Une installation de Safaa Erruas. © Katrina Sorrentino

Cahiers d’écoliers

C’est d’ailleurs en référence à l’enfance que la Tunisienne Aïcha Snoussi produit l’une des installations les plus stimulantes de cette édition d’1:54. Présentés à plat sur des étagères, ses cahiers d’écoliers plongent le visiteur dans un monde en noir et rouge où l’organique, le végétal et le mécanique s’entrelacent. « Dans une rue marchande de Tunis, je suis tombé sur ces vieux cahiers qui étaient vendus au kilo, se souvient l’artiste. Ils sont, d’une certaine manière, le premier support de notre rapport au savoir. En dessinant dessus, en découpant, charcutant, déchirant, je construis une sorte d’anti-encyclopédie. » Le titre de l’oeuvre dit à peu près la même chose : Bugs (Anticodexxx). « C’est à la fois une référence aux insectes et aux bugs informatiques, c’est quelque chose de minuscule qui finit par gangrener tout l’espace », explique cette artiste qui travaille à Paris.

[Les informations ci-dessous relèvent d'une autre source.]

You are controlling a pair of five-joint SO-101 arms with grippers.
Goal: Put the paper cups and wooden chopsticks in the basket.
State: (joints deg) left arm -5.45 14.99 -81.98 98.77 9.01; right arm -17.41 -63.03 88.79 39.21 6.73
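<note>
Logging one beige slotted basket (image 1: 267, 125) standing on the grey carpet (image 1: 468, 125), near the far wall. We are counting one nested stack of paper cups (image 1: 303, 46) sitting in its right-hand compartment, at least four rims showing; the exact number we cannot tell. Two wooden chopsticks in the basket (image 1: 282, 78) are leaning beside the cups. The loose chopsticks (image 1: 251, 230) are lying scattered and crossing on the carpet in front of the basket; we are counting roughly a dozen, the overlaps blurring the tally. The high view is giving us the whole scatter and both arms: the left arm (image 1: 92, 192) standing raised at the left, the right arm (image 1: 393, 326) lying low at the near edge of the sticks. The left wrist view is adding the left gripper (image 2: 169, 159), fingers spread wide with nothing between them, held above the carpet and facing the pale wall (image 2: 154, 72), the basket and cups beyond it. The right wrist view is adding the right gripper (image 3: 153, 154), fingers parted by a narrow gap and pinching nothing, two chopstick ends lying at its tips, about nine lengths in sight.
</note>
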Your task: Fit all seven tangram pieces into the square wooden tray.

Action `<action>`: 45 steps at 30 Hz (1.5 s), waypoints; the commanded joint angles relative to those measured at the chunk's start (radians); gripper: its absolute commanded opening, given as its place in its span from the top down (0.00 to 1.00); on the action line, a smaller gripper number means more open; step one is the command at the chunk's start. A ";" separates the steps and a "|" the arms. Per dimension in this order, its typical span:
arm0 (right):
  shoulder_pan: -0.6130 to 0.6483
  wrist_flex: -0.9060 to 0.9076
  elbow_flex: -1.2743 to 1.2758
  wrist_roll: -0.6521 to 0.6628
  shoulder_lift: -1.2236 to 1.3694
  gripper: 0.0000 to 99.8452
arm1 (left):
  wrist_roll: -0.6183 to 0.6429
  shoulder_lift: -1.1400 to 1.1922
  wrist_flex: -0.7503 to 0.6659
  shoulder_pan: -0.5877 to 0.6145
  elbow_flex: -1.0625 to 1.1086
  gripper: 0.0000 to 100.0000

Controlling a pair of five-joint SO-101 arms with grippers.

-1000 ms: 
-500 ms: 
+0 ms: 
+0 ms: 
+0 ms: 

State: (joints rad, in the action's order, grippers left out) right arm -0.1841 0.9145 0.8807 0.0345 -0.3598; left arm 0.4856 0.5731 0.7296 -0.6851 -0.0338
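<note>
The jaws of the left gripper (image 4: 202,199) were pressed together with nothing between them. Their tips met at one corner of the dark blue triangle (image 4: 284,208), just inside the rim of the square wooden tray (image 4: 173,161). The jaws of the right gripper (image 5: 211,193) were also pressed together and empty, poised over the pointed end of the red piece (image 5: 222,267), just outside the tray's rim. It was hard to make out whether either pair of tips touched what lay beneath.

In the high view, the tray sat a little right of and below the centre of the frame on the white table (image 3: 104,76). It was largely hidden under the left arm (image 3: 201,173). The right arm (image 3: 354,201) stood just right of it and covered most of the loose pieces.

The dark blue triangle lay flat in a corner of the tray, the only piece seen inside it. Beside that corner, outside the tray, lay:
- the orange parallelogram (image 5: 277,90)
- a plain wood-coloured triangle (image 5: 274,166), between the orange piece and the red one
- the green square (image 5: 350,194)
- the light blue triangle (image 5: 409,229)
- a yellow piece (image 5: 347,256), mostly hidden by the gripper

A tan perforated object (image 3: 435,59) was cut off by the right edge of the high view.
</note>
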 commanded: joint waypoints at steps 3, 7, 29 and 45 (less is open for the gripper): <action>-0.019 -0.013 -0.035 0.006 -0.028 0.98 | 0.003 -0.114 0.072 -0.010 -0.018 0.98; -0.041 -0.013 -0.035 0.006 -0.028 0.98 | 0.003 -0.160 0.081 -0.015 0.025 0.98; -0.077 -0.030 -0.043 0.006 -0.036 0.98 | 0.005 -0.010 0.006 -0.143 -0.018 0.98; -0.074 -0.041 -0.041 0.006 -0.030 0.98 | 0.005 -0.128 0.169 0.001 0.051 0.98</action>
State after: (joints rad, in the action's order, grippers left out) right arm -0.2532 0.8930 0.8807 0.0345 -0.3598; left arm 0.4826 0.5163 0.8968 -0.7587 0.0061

Posés sur des porte-Coran, certain cahiers ne comportent aucun dessin, seulement des déchirures, comme s’il s’agissait de se tenir à distance des manuscrits enluminés, précieux et intouchables… « Cela ne me gêne pas que l’on touche les œuvres, au contraire », précise l’artiste.

À cinq ans, après avoir essaimé outre-Atlantique à New York, la foire 1:54 semble prête pour relever l’un de ses plus grands défis – et sans doute celui auquel Touria El Glaoui tient le plus – poser le pied en Afrique. Ce sera chose faite du 23 au 25 février 2018, à Marrakech, avec 17 galeries présentes.